MORE people in Melbourne's western suburbs live in crisis accommodation than any other area outside the inner city, the Australian Institute of Health and Welfare's latest report says.
Released last week, the report Counting the Homeless 2006 says 1843 people in the municipalities of Maribyrnong, Moonee Valley, Hobsons Bay and Brimbank were recorded as homeless.
The report is based on the 2006 Census data and is co-authored by Associate Professor David MacKenzie, from Swinburne University, and Associate Professor Chris Chamberlain, from the RMIT.
It shows 837 people were living in crisis accommodation, a 10 per cent increase on the 2001 Census figure.

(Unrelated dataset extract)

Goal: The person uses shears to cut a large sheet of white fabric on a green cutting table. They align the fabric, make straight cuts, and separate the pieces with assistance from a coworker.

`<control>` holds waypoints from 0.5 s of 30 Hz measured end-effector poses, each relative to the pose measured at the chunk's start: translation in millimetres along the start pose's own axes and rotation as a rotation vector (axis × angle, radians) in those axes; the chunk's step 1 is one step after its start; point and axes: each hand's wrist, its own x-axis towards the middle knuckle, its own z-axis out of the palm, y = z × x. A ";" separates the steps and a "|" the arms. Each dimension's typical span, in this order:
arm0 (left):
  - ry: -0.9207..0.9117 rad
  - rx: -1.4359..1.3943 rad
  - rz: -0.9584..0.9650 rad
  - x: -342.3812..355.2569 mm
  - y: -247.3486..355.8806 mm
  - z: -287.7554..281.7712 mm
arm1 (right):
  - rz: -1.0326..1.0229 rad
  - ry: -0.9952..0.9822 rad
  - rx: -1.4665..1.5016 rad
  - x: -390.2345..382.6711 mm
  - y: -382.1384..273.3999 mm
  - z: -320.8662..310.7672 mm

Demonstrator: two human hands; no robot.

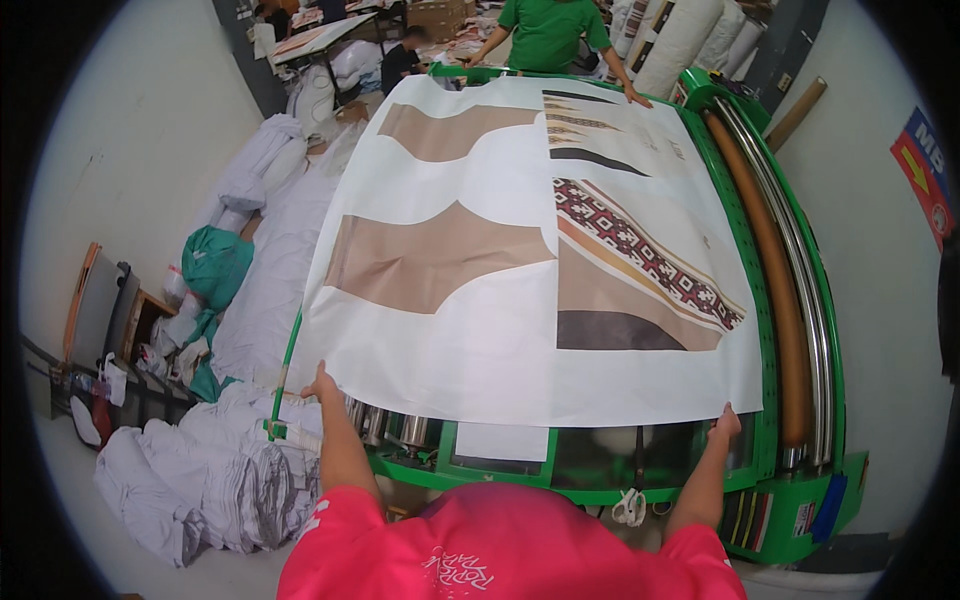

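Observation:
A wide white printed sheet (480, 380) stretches over a green-framed roller machine (757, 290). Brown garment-panel shapes and a patterned red, black and gold band are printed on it. My left hand (322, 384) pinches the sheet's near left corner. At the near right corner, my right hand (727, 422) grips the edge between thumb and fingers. Across from me, a person in a green shirt (550, 35) has a hand (636, 97) at the far right corner of the sheet. A smaller white paper (500, 442) shows under the near edge.
A brown roller (765, 270) and shiny metal rollers (790, 270) run along the machine's right side. White fabric (230, 470) lies piled at the left, with a green bag (217, 265) behind. A chair (100, 310) stands by the left wall. Wrapped rolls (680, 45) stand at the back right.

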 end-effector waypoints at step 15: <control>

The report also shows the rate of homelessness in the western suburbs is 44 people per 10,000 residents, the second-highest outside inner-Melbourne areas of Melbourne, Prahran, Yarra and Port Phillip, where the rate was 129 homeless people per 10,000.

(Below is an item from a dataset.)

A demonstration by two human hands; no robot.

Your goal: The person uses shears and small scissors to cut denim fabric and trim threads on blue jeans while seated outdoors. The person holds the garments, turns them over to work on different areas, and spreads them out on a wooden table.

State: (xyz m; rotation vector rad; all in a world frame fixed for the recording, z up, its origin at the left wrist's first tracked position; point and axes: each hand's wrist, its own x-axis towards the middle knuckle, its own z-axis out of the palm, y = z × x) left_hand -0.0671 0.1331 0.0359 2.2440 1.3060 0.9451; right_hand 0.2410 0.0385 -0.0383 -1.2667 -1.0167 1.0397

The report also said that in the western suburbs: 599 people, 33 per cent, were 'couch surfing' (temporarily living with relatives or friends); 288 people, 16 per cent, were living in boarding houses with no separate bedroom or living room and no private kitchen or bathroom facilities; 50 people, 3 per cent, were living in caravan parks; 50, 3 per cent, were living on the streets.
Melbourne Citymission homelessness accommodation manager Nada Vindis said there was an alarming number of families seeking crisis accommodation or living in their cars. There was a lack of enough public and crisis housing to provide temporary shelter.

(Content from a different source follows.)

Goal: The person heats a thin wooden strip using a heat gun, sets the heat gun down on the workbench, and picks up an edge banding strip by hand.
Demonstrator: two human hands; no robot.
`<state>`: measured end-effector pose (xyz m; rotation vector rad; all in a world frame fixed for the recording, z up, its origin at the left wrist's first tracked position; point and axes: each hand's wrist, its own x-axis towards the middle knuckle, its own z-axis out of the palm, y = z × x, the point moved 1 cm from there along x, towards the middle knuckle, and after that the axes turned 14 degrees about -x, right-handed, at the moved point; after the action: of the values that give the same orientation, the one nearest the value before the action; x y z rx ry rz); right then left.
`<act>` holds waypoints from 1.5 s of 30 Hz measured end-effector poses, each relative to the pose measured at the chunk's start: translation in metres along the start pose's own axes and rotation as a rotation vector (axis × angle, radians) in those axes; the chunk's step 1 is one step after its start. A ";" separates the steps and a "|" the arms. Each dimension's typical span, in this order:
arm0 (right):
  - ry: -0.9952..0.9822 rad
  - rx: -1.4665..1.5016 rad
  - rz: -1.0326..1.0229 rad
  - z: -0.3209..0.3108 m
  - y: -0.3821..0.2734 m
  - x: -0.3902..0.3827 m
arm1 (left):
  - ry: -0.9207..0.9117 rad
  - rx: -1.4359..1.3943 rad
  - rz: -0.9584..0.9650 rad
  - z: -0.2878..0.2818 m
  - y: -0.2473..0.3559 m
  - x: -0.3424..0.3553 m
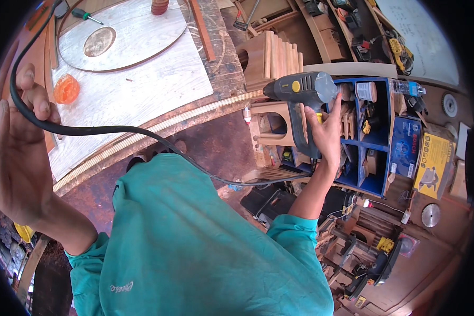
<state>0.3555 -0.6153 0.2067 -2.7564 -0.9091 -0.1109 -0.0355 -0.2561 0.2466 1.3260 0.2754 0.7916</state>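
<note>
My right hand (324,129) grips the handle of a dark grey heat gun (300,89) with a yellow button. The tool is held right of the workbench's edge, its nozzle toward the left. A black power cord (137,130) leaves the handle's base and sweeps left across in front of me. At the far left my left hand (23,126) is raised, its fingers loosely bent and apart. The cord crosses in front of these fingers, with no firm grip showing. Near that hand an orange translucent dish (67,89) sits on a pale wood-grain board (142,105).
On the board lie a thin round hoop (142,67), a wooden disc (99,41) and a green-handled screwdriver (84,15). Curved wooden parts (282,58) stand stacked at the bench's right. Further right are a blue shelf unit (374,142), a yellow box (433,163) and several tools.
</note>
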 end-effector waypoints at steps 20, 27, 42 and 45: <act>-0.013 0.004 0.046 0.001 -0.024 -0.009 | 0.050 0.032 -0.082 -0.038 0.003 0.000; -0.001 -0.007 0.015 0.003 -0.004 0.008 | -0.010 -0.042 -0.037 -0.016 0.000 -0.001; -0.073 0.001 0.026 0.000 0.030 0.025 | 0.065 -0.048 -0.010 0.027 -0.017 -0.005; -0.060 0.004 -0.010 0.001 0.030 0.024 | 0.078 -0.062 -0.015 0.025 -0.017 -0.004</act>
<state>0.3929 -0.6249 0.2036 -2.7652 -0.9375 -0.0277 -0.0172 -0.2785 0.2361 1.2350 0.3196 0.8337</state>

While she was critical of the "sub-standard" rooming houses and caravan parks, she said they were often the only option available.
She said homelessness was a failure of society, not the individual. She called for proper urban planning to combat homelessness.
David Wright-Howie, chief executive of the peak body for homelessness services, the Council to Homeless Persons, said the figures might be under-stating the problem, given the recent global financial crisis and high demand for rental property.
He said CHP had launched a campaign to clean up overcrowded rooming houses in the western suburbs, where a large number of Maribyrnong's homeless population lived temporarily.
Mr Wright-Howie welcomed the State Government's plans to revise its homelessness strategy, but said there were people in need now.
A Government spokesman said work was under way on a 10-year Victorian Homelessness Strategy.
"The 2009 state budget provided $104.8 million over four years for homelessness and housing initiatives because we are committed to reducing youth homelessness and cutting the numbers of those at risk of homelessness."